A Family Business Can Avoid Litigation With Clearly Written Agreements
By Brent Boutwell, CPA, ABV, CFE
Most business owners recognize the need for formal, written contracts when forming a new entity or in real estate transactions. However, many of our clients are involved in litigation, in part, because they did not put simple agreements with family members in writing. It can be a costly mistake, both in terms of legal expenses and broken relationships.
The most obvious advantage of writing down the family members’ decisions in an agreement is to document key terms for posterity. Clarity around those terms at the outset may be even more important. Codifying the agreement forces some level of specificity that can solve potential issues before conflicts arise. The act of writing an agreement together can even highlight potential challenges or points of contention that need to be worked through.
There should be a written agreement any time money is loaned to a business or family members. One agreement can govern multiple loans but only if it is clear what transactions the agreement covers.

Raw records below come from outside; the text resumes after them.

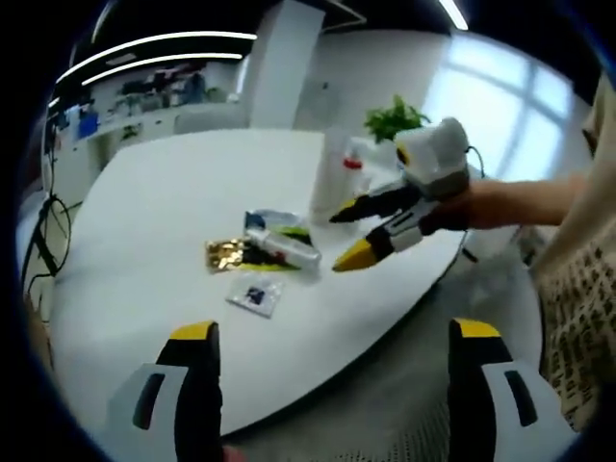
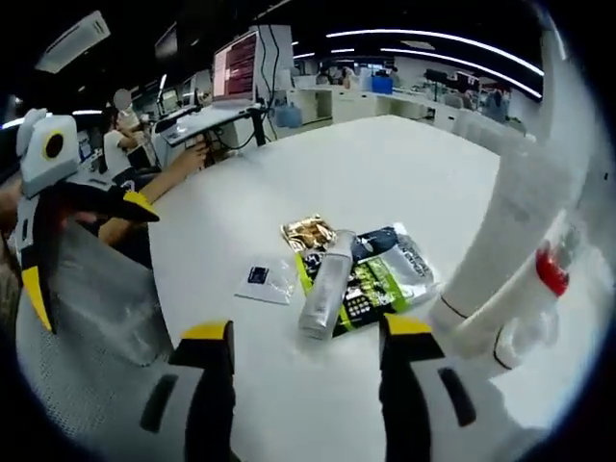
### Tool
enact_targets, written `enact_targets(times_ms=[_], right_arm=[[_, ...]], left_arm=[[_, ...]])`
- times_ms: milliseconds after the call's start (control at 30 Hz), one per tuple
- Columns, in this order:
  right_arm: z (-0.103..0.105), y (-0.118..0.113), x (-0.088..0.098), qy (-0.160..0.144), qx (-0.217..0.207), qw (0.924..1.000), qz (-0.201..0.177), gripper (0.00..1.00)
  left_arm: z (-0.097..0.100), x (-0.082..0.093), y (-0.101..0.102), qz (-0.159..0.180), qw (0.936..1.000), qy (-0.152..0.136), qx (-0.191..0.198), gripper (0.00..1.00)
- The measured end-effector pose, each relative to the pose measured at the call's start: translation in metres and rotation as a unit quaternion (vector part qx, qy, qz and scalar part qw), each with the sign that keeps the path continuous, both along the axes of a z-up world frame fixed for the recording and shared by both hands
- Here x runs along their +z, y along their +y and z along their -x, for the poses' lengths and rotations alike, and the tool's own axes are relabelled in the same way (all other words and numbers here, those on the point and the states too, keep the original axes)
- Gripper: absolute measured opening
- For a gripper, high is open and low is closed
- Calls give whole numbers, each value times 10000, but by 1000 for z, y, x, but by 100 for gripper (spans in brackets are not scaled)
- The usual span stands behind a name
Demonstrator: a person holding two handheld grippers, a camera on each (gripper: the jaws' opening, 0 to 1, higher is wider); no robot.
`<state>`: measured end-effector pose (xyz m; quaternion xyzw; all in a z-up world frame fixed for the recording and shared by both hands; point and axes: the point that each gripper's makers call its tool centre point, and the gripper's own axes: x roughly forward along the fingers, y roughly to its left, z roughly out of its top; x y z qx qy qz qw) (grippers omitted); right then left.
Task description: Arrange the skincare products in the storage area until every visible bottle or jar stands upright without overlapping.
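On the white table: the skincare things lie in one small cluster, well in from the edge.
Left gripper (image 1: 332,332): jaws wide apart, holding nothing, over the near table (image 1: 144,221) edge and the floor beyond it.
Right gripper (image 2: 306,332): jaws parted, empty, just short of the lying tube; in the left gripper view it comes in from the right, held by a hand (image 1: 472,207), its yellow tips spread above the packets.
Tube (image 2: 325,281): silver-grey, on its side across the green packet (image 2: 371,284), cap end toward the right gripper.
Small sachet (image 2: 265,279): clear with a dark label, flat, just beside the cluster and apart from it.
Gold packet (image 2: 306,231): crumpled, touching the far end of the tube.
White bottles (image 2: 510,279): close on the right of the right gripper view, one with a red band, beside the cluster.
Plant (image 1: 395,117): green, behind the table in the left gripper view.
Far side, right gripper view: desks, a monitor (image 2: 236,67) and a seated person (image 2: 120,144).
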<state>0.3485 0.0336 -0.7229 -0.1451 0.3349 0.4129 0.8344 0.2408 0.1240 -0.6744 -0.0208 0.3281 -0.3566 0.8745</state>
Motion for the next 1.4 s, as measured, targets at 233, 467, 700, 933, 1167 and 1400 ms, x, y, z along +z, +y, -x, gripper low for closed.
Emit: enact_targets(times_ms=[233, 467, 700, 933, 1167, 1400], right_arm=[[-15, 18, -15, -5, 232, 9993, 287, 47], [-32, 29, -28, -52, 238, 9980, 578, 39], [-46, 31, -41, -10, 142, 9967, 797, 32], [-51, 28, -51, 23, 53, 9955, 948, 25], [-48, 28, -55, 58, 140, 9956, 924, 21], [-39, 33, -48, 604, -238, 9978, 121, 20]], left_arm=[[1, -2, 0, -76, 10000, 52, -28, 96], [0, -3, 2, -45, 9999, 121, 17, 95], [0, -4, 3, -52, 9998, 156, 70, 95], [-1, -5, 5, -60, 9997, 170, 136, 94], [-3, -4, 7, -41, 9996, 167, 230, 94], [-3, -4, 6, -28, 9996, 192, 213, 94]])
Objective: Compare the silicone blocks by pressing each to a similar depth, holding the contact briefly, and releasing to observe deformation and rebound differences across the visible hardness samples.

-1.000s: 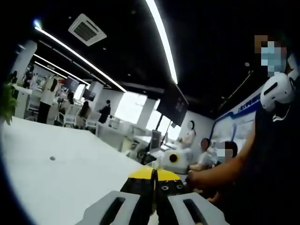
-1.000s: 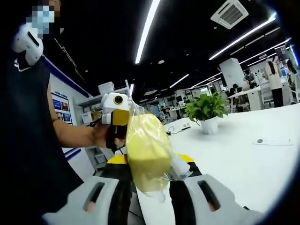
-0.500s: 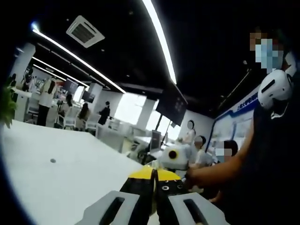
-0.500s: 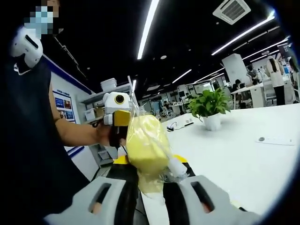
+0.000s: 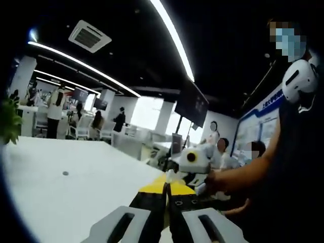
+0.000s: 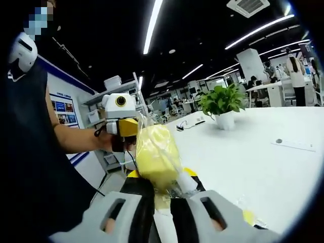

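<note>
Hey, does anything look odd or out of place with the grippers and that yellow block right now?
Yes. The right gripper pinches a soft yellow block in a clear plastic bag, held up in the air rather than resting on the white table. The left gripper is shut on nothing.

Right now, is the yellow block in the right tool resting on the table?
No: in the right gripper view the yellow block, wrapped in clear plastic, is pinched in the right tool and held up above the white table.
</note>
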Demonstrator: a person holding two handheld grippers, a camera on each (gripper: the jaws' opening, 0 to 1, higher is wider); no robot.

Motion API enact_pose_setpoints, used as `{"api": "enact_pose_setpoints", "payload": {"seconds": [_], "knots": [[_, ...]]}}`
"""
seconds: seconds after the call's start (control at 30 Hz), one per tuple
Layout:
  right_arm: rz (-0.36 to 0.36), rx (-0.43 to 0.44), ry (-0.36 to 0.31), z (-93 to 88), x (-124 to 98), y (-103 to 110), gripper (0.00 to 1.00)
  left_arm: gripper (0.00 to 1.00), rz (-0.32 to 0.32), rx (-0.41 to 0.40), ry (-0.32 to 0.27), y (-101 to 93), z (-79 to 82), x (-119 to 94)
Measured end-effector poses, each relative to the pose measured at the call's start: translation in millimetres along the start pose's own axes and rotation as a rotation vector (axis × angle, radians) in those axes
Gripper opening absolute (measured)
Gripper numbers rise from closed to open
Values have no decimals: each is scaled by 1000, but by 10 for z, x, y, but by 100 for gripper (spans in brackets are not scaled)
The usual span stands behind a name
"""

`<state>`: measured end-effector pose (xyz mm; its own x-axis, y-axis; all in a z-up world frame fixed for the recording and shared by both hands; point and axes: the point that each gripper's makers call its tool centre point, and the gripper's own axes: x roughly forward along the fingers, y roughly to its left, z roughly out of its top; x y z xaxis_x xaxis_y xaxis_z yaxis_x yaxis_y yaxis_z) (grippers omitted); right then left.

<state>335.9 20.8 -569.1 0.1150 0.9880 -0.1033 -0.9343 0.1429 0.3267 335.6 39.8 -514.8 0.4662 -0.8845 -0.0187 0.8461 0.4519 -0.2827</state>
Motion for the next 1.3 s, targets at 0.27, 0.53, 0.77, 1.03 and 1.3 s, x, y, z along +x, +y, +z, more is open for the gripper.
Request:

Loan agreements should address these terms at a minimum:
- Interest rate
- Frequency of interest compounding, or notation that interest does not compound (aka simple interest)
- Repayment timeline
- Consequences of late payment
While these may seem obvious, the disputes we see often involve transactions where some terms were overlooked. The most overlooked terms tend to be the frequency of interest compounding followed by the consequences, if any, of late payment. When loans are not paid according to the original terms, the interest may continue accruing according to the contract rate, or a prejudgment interest rate may be applied according to statutory rates.
Transactions considered contributions, rather than loans, should ideally be governed by a well written shareholder agreement already in place. Attorneys help businesses craft shareholder agreements to ensure all necessary matters are considered and written in language that will not be misinterpreted. But even simple agreements that do not require advice from an attorney should be written down.
An often overlooked opportunity for documenting agreements is in board meetings. A best practice is to document decisions made and topics discussed at all board meetings and to have attendees sign or acknowledge their acceptance of the board meeting minutes. Family businesses often hold meetings informally and do not keep meeting minutes. But board meetings are a recurring opportunity to ensure decisions and the consent of members are appropriately documented. Even a brief, bullet-pointed list of plans or resolutions could save family businesses thousands of dollars in future legal fees.
When disputes arise and there is an absence of written contracts, experts will likely review emails along with other data. Emails can be helpful, but the disjointed and often vague nature of casual correspondence can result in ambiguous communication. Even more often, it is unclear that the terms proposed in a final email were agreed to by the recipient.
As forensic accounting experts, we use financial data to determine how each family business owner was paid. Unfortunately, without clear documentation, disagreements ensue about how each owner should have been paid, which often leads to costly litigation that involves judges and juries. Many times, the issues we see could be avoided, or at least much easier to resolve, if the parties had documented their initial understanding from the beginning.